Baca berita tanpa iklan. Gabung Kompas.com+

Respons SBY soal Kasus Munir, dari "Curhat" Merasa Tersudutkan hingga Dukung Penuntasan

Kompas.com - 26/10/2016, 09:05 WIB
Fabian Januarius Kuwado

Penulis

BOGOR, KOMPAS.com - Dua pekan terakhir, presiden keenam RI Susilo Bambang Yudhoyono merasa gusar. SBY merasa disudutkan dari pemberitaan mengenai hilangnya dokumen Tim Pencari Fakta (TPF) perkara pembunuhan aktivis HAM Munir Said Thalib.

Pertama, pemberitaan seolah-olah menuding Pemerintahan SBY sengaja menghilangkan dokumen asli hasil temuan TPF Munir sehingga penegak hukum tidak menindaklanjutinya.

Kedua, pemberitaan seolah-olah menganggap Pemerintahan SBY tidak melaksanakan atau menindaklanjuti hasil temuan TPF Munir sehingga perkara itu sendiri dianggap belum tuntas.

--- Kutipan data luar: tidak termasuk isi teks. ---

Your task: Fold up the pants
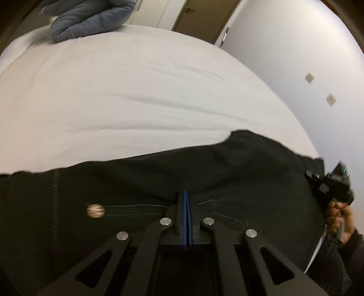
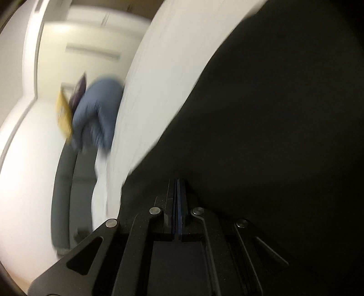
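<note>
Black pants (image 1: 204,168) lie across the near part of a white bed (image 1: 127,95). Their waistband, with a metal button (image 1: 95,210), is at my left gripper (image 1: 186,195), whose blue pads are pressed together on the waistband fabric. The right gripper (image 1: 327,182) shows at the far right edge of the pants, held by a hand. In the right wrist view the pants (image 2: 273,113) fill the right side, blurred. My right gripper (image 2: 179,184) has its pads together at the fabric's edge, beside the white bed (image 2: 159,68).
A blue-grey puffy jacket (image 1: 91,18) lies at the far end of the bed; it also shows in the right wrist view (image 2: 97,113) next to a yellow item (image 2: 63,116). A white wall (image 1: 295,57) runs along the bed's right side, with doors behind.
</note>
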The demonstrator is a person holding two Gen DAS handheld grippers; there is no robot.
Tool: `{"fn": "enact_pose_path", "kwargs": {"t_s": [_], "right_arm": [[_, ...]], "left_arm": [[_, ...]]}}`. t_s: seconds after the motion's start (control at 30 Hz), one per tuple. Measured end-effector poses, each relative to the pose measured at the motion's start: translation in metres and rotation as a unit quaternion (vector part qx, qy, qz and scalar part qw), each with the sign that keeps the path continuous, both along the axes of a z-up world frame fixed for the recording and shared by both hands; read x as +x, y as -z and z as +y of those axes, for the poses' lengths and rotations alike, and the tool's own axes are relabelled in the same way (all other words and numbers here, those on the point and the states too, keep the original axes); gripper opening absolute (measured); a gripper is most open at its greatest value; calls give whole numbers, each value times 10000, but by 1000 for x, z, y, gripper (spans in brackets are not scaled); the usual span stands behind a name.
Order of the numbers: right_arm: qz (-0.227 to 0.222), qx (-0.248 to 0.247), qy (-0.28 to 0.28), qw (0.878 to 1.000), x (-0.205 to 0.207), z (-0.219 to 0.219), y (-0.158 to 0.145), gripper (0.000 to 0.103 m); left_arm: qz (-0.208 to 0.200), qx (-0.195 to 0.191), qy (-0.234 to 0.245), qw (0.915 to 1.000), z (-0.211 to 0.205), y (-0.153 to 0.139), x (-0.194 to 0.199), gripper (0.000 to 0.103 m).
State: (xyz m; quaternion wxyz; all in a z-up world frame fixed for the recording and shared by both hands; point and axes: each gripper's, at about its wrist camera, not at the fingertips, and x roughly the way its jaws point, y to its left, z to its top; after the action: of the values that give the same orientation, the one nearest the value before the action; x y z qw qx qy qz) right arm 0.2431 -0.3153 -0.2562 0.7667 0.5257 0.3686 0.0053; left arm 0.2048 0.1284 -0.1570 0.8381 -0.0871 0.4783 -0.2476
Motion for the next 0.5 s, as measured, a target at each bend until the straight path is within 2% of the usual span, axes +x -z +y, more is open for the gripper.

Ketiga, pemberitaan juga seolah-olah mendorong pemerintahan SBY mengumumkan sendiri hasil temuan TPF Munir kepada masyarakat luas.

"Saya mengikuti pemberitaan media massa, utamanya dua minggu terakhir ini, termasuk perbincangan publik. Saya dengarkan dengan seksama, saya baca dengan baik," ujar SBY dalam konferensi pers di kediamannya, Puri Cikeas, Bogor, Selasa (25/10/2016) siang.

"Sebagian perbincangan, tanggapan dan komentar itu kontekstual. Tetapi saya amati terus terang ada yang bergeser. Yang tadinya legal issue, menjadi bernuansa politik,"  kata dia.

(Baca: SBY Merasa Pemberitaan Kasus Munir Bergeser Menjadi Politis)

Dilandasi kegusaran itu, SBY menggelar "reuni" dengan sejumlah mantan menteri dan pejabat lembaga negara pada rezim pemerintahannya dahulu.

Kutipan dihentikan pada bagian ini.